By robot sized do you mean smaller wheels? Or did you shorten your prototype to account for the 16" maximum extension?

We made it a few inches narrower, 15in vs 18in, the roller has a shorter pivot arm, 6in vs 8in, and the floor pan is a little thicker. .25in vs .1in. A few other things are a little different i’m sure.

Bad science practice changing multiple variables at once… welcome to build season!

I would also recommend wearing a respirator and goggles to catch any stray paint, even with a fume extractor.

This thread has been interesting so far, and I look forward to future progress reports!

Hey James, awesome thread as always.
From your CAD it looks like your elevator is being mounted straight to your bellypan (brainpan?)?
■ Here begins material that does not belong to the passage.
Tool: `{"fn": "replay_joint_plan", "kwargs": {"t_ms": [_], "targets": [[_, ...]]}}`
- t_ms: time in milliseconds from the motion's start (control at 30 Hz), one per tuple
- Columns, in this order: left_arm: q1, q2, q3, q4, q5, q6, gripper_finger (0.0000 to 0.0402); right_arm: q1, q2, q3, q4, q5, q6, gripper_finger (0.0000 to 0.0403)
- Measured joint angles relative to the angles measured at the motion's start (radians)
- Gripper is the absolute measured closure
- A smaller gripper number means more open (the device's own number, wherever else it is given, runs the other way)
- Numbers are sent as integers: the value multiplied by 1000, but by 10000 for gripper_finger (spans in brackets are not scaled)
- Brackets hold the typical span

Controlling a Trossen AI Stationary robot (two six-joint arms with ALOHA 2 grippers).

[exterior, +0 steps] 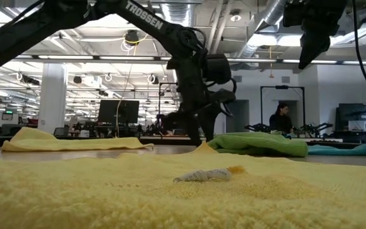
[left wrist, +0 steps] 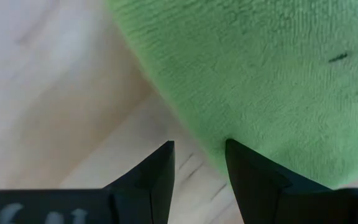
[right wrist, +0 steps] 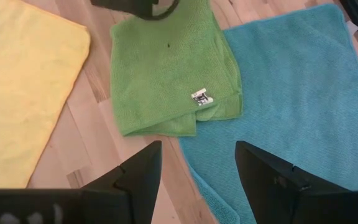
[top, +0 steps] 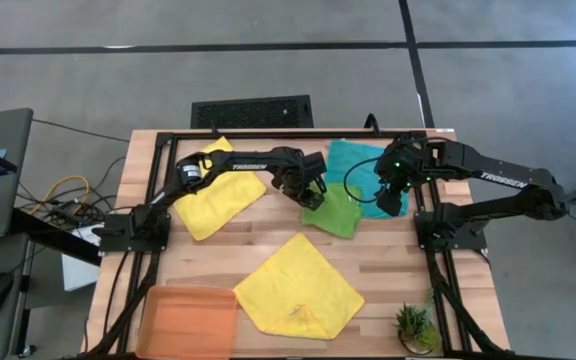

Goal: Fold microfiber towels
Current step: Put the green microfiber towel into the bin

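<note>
A lime green towel [top: 335, 211], folded over, lies on the wooden table and overlaps the edge of a flat teal towel [top: 360, 172]. It also shows in the right wrist view [right wrist: 166, 81]. My left gripper [top: 311, 192] is open and low at the green towel's left edge [left wrist: 213, 146]. My right gripper [top: 389, 197] is open and empty, raised high over the teal towel [right wrist: 291, 93]. One yellow towel [top: 224, 193] lies at the far left. Another yellow towel [top: 299, 286] lies spread near the front. My left gripper points down at the green towel's left edge [left wrist: 219, 152], with one finger [left wrist: 247, 177] at the cloth's rim and the other over bare wood. I cannot tell whether it touches the towel.
An orange tray [top: 190, 320] lies at the front left. A small potted plant [top: 415, 328] stands at the front right. Black frame rails [top: 438, 270] run along the table's sides. A person [exterior: 280, 119] stands in the room beyond the table.
</note>
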Motion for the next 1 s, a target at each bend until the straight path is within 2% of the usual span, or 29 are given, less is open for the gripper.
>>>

Am I missing something?
Also definitely keep us updated on the over-the-top cube collector, because I really like that style and just haven’t had a chance to prototype it.

Yes. Even a 3/4 paper mask does wonders at keeping spray out of your respiratory system. I suggest cleaning safety glasses/goggles with IPA or paint thinner (mineral spirits) immediately after spraying to keep them clean.

We have not modeled triangulation for the tower yet as it is heavily influenced by the ramp design that is still in progress. We are confident that we can find a solution given the grid of holes on the deck.

So as a non-mechanical mentor, I didn’t know about the FRC Design Calculator. In case there’s anyone else looking for it, I think it’s available here:

Just be sure that your cleaning solution won’t affect the structural integrity of the glasses/goggles. My safety glasses once got coated with small spots of paint from an electric sprayer. 70% isopropanol removed the spots completely.